Locate the line that contains "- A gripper" in the entries below, then repeat it and every following line through the line that contains "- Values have", exactly, and no others.
-------- Data provided --------
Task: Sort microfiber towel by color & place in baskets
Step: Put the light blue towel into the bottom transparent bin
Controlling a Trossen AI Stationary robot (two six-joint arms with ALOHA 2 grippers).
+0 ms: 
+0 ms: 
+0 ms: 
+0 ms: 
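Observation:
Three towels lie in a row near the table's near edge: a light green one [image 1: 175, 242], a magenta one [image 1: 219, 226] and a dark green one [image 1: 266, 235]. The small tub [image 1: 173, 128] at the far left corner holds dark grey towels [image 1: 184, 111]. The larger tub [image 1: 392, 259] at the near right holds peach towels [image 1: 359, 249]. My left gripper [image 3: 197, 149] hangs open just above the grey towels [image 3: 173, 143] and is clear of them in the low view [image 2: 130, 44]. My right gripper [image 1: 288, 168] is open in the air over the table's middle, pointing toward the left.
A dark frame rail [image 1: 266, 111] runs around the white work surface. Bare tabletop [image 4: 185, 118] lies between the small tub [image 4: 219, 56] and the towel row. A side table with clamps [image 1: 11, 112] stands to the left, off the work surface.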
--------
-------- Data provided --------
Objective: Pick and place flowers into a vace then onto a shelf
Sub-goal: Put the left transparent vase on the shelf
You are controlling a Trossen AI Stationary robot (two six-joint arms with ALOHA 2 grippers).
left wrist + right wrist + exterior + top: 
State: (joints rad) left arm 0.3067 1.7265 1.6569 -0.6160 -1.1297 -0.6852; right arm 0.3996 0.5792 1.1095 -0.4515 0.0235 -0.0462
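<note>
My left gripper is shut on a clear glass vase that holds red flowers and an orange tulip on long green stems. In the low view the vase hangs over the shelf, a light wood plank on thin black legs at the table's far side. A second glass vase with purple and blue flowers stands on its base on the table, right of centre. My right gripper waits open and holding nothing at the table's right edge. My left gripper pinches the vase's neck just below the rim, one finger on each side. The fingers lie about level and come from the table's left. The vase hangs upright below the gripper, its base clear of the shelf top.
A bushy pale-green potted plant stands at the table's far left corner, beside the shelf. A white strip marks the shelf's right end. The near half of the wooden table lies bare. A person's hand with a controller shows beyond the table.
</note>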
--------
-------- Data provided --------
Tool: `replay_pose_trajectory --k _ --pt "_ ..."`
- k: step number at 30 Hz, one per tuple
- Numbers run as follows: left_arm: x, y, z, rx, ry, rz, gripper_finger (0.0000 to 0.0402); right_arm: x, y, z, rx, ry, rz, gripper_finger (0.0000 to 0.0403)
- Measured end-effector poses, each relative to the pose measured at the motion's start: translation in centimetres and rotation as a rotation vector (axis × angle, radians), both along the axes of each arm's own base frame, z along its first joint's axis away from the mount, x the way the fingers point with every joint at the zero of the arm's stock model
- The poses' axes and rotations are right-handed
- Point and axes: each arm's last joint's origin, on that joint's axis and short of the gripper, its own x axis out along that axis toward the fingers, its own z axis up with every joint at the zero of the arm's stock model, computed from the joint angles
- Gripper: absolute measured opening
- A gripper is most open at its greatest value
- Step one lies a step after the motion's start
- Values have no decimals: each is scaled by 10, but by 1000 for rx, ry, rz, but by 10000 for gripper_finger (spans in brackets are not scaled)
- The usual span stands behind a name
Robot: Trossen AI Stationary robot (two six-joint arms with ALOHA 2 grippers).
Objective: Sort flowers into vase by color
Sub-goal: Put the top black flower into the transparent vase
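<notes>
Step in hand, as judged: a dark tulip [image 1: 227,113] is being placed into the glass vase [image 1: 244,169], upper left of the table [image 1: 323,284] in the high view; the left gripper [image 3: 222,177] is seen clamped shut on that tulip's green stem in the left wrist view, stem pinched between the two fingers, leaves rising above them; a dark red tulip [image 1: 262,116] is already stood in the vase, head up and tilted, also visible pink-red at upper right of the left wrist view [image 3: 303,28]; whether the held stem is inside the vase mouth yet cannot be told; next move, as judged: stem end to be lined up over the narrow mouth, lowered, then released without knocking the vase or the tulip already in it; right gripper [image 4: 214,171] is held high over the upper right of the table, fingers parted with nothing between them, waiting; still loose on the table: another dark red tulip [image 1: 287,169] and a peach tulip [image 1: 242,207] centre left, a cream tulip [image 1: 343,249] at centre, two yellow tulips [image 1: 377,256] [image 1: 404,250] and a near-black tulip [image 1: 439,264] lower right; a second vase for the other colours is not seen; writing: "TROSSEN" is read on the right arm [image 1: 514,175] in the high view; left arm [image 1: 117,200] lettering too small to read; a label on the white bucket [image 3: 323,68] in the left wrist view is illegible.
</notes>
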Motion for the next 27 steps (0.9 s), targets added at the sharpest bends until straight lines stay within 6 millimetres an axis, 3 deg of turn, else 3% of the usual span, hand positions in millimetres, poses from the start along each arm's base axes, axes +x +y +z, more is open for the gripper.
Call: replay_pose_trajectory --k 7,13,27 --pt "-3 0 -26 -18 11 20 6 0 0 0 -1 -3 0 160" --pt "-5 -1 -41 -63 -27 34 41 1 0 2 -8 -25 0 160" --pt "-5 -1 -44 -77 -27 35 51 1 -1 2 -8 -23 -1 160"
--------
(Result of the task):
- A gripper is most open at its greatest value
- Step one lies a step after the motion's start
- Values have no decimals: each is scaled by 10, but by 1000 for rx, ry, rz, but by 10000 for gripper_finger (spans in brackets are not scaled)

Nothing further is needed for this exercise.